В карете первый порыв мой улегся, и я порадовался, что поборол себя, не обнажил шпагу в ложе Казаччи; хорошо и то, что обидчик не вышел, ибо с ним был Бисинский, вооруженный саблей; он бы меня зарубил. Хотя нынешние поляки исполнены вежества, в них сохранилась прежняя дикость; они все те же сарматы и даки за столом, в бою и бешенстве, кое у них дружбой именуется. Они не желают понять, что можно сражаться один на один, что не полагается всем скопом набрасываться на человека, который желает иметь дело с одним из них. Я ясно видел, что Браницкий последовал за мною по наущению Бинетти, намереваясь обойтись со мной, как с Томатисом. Пощечины я не дождался, но особой разницы не было; три офицера были свидетелями тому, как он выставил меня за дверь, и я почитал себя опозоренным. Не в моей натуре было терпеть поношение, я чувствовал, что должен что-то предпринять, но не знал что. Мне нужно было полное удовлетворение. И я думал, как доставить его, чтоб волки были сыты и овцы целы. Подъехав к дому дяди короля, князя Чарторыского, воеводы российского, я решил рассказать обо всем Его Величеству, чтоб государь понудил Браницкого просить у меня прощения.

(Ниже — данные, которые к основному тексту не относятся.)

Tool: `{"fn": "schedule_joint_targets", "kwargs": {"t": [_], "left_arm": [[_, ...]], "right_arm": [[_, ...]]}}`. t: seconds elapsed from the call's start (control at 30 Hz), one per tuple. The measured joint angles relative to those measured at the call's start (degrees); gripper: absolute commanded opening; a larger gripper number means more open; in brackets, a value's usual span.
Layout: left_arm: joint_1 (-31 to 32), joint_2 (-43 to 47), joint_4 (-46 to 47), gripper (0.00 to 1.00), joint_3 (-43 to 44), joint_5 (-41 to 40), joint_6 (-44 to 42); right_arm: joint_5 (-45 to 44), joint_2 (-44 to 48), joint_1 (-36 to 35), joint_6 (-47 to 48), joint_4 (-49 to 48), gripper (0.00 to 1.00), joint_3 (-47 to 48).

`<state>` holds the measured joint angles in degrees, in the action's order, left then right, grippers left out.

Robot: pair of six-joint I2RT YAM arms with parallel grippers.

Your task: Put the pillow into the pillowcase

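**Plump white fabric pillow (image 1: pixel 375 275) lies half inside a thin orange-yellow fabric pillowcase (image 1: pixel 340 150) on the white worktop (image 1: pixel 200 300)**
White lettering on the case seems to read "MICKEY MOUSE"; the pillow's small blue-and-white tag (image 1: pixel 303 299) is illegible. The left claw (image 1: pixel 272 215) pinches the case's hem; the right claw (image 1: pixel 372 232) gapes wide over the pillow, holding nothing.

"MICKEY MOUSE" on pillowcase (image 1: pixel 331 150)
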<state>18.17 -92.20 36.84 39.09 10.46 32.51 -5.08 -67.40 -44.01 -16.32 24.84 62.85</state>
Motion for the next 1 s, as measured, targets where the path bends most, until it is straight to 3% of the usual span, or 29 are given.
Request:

Увидав меня, воевода мягко попенял за опоздание, и мы, по обыкновению, садимся играть в «три семерки». Я был его
— За четыре мили отсюда, Ваша Светлость.
— Когда садишься за «три семерки», — отвечает он, — с благородным человеком, играющим ради удовольствия, голова должна быть на плечах, а не за четыре мили.
С этими словами князь швыряет карты на стол, встает и принимается прогуливаться по зале. Я сижу, сконфуженный, затем подхожу к камину. Государь конечно же вот-вот будет. Через полчаса является камергер Перниготи и объявляет, что король приехать не сможет. Весть сия ранит мне душу, но я ничем себя не выдаю. Велят подавать ужин, подают, я сажусь на привычное место по левую руку от воеводы; было нас за столом человек восемнадцать-двадцать. Воевода на меня дуется. Я ничего не ем. Посреди ужина заявляется князь Каспар Любомирский, генерал-лейтенант российской службы, и садится на другом краю, насупротив меня. Увидав меня, он во всеуслышание выражает мне соболезнование.
— Я вам сочувствую, — говорит он. — Браницкий крепко набрался; на пьяные речи благородному человеку обижаться не след.
— Что случилось, что случилось?
Все за столом задавали этот вопрос. Я ничего не отвечаю. Спрашивают Любомирского, но он говорит, что раз я молчу, значит, и он должен молчать. Воевода, перестав серчать, ласково спрашивает, что там у меня вышло с Браницким.
— Почту своим долгом, Ваша Светлость, все вам наедине после ужина в точности изъяснить.
До конца трапезы говорили о вещах незначащих, а когда все встали, воевода, за коим я последовал, сел поодаль у маленькой дверцы, куда обыкновенно удалялся.
В пять или шесть минут я обо всем поведал. Он вздыхает. Он сочувствует мне, говорит, ясно, почему голова у меня была за четыре мили от карточного стола.
— Я прошу совета у Вашей Светлости.
— Я в таких делах не советчик, тут надобно либо все делать, либо ничего.
После сего изречения, продиктованного мудростью, он удаляется к себе. Я беру шубу, сажусь в карету, еду домой, ложусь, и крепкое природное здоровье дарует мне шестичасовой сон. В пять утра я сажусь на постели и думаю, что мне предпринять.